Here, Respondents have waived the exhaustion requirement with respect to Petitioner's ineffective assistance of counsel claim based on his trial counsel's failure to file a motion for his “accusers” to undergo polygraph examinations, (Doc. 19 at 15-16); and, it is perfectly clear the claim is not even colorable. As discussed in Section IV(a)(i), Rule 11-707 provides that “[n]o witness shall be compelled to take a polygraph examination.” N.M. R. Evid. 11-707(F). Petitioner does not challenge the constitutionality of this rule, (see generally Doc. 1), and the motion he claims his counsel should have filed would have sought relief that it directly prohibits. In other words, the proposed motion would have been futile. In these circumstances, trial counsel's failure to file the motion clearly falls within “the wide range of reasonable professional assistance,” Strickland, 466 U.S. at 689; and, there is no reasonable probability that, but for this failure, the result of the proceeding would have been different. Lafler, 566 U.S. at 163. For these reasons, I recommend that the Court deny Petitioner's ineffective assistance of counsel claim based on his trial counsel's failure to file a motion for his “accusers” to undergo polygraph examinations.
ii. Trial Counsel's Failure to Appeal Denial of Speedy Trial Motion
Petitioner also claims that his trial counsel provided him with constitutionally ineffective assistance by failing to appeal the state trial court's denial of his motion to dismiss for violation of his speedy trial right. (Doc. 1 at 26-28; see Doc. 19-1 at 60-67.) The Sixth Amendment to the United States Constitution guarantees a criminal defendant the right to a “speedy and public trial.” United States v. Keith, 61 F.4th 839, 852 (10th Cir. 2023). The right “attaches when the defendant is arrested or indicted, whichever comes first,” and “detaches upon conviction[.]” United States v. Muhtorov, 20 F.4th 558, 634 (10th Cir. 2021), cert. denied, - U.S. -, 143 S.Ct. 246 (2022). The Supreme Court has identified four factors courts must balance in determining whether a defendant's constitutional speedy trial right has been violated, i.e., (1) the length of the delay, (2) the reasons for the delay, (3) the defendant's assertion of his speedy trial right, and (4) the prejudice to the defendant from the delay. Barker v. Wingo, 407 U.S. 514, 530-33 (1972); Keith, 61 F.4th at 852; Muhtorov, 20 F.4th at 634. “No one of the factors is necessary or sufficient to conclude a violation has occurred. Instead, the factors are related and must be considered together along with other relevant circumstances.” Muhtorov, 20 F.4th at 634. Delays approaching one year or more trigger the four-factor Barker analysis. Id. at 638.

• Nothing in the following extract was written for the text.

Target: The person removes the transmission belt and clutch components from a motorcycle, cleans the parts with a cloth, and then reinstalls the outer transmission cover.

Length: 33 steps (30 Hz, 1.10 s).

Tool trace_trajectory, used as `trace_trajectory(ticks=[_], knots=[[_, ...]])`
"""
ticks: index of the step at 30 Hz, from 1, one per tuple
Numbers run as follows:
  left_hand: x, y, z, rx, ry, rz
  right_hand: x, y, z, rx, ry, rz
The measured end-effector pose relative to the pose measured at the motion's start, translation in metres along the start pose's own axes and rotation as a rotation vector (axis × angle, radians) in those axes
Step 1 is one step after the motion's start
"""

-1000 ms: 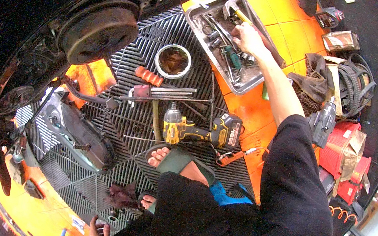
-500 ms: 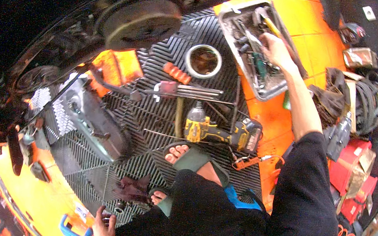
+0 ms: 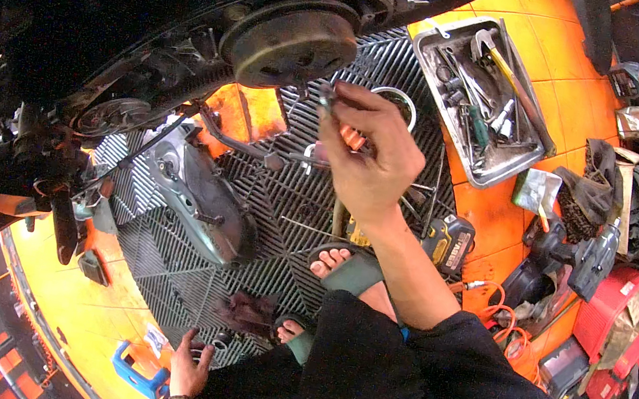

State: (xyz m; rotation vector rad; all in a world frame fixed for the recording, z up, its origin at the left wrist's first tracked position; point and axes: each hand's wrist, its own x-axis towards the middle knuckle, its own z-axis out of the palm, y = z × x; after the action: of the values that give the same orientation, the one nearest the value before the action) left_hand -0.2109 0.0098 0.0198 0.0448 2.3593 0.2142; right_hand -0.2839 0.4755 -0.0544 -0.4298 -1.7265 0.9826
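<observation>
Thumb and forefinger of the right hand (image 3: 376,158) pinch a small metallic piece (image 3: 327,99), too blurred to identify, near the drum (image 3: 298,44)'s lower right edge; contact cannot be told. The step in hand looks like holding the piece up to the drum; the next move seems to call for a steady pinch and careful alignment. The left hand (image 3: 189,371), fingers loosely parted, hangs near the ribbed mat (image 3: 179,294)'s lower edge. Beyond the mat's upper right edge sits a tool tray (image 3: 510,169), a hammer (image 3: 510,78) along its right edge.
</observation>
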Motion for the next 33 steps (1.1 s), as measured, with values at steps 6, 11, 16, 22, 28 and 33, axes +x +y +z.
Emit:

Here, the state habeas court held that Petitioner failed to show a reasonable probability that, but for his trial counsel's alleged errors, the result of the proceedings against him would have been different, as required by the Strickland prejudice prong. (Doc. 19-1 at 432-33); Lafler, 566 U.S. at 163. Fairminded jurists could agree with this determination as it applies to Petitioner's ineffective assistance of counsel claim based on his trial counsel's failure to appeal the denial of his speedy trial motion. Regarding the first Barker factor, although the approximately three-and-a-half-year delay between Petitioner's arrest and his conviction is sufficient to trigger a constitutional speedy trial analysis, it is not, on its own, enough to establish a violation. See generally Muhtorov, 20 F.4th at 637-61 (finding no speedy trial violation despite six-and-a-half-year delay). Rather, the length of the delay is “one factor among several” to be considered. Id. at 638.
If a speedy trial issue is raised via a direct constitutional claim, rather than an ineffective assistance of counsel claim, habeas relief “is only available if there is no possible balancing of the [Barker] factors that both supports the [state court's] ultimate decision and is not contrary to clearly established Supreme Court precedent.” Jackson v. Ray, 390 F.3d 1254, 1266-67 (10th Cir. 2004). Petitioner raises this issue via an ineffective assistance of counsel claim, and I therefore analyze it as such. (Doc. 1 at 26-28.) However, my recommendation would be the same under the Jackson standard, because, as discussed in this section, there are ways to balance the Barker factors that would support rejection of the claim and would be consistent with clearly established Supreme Court precedent.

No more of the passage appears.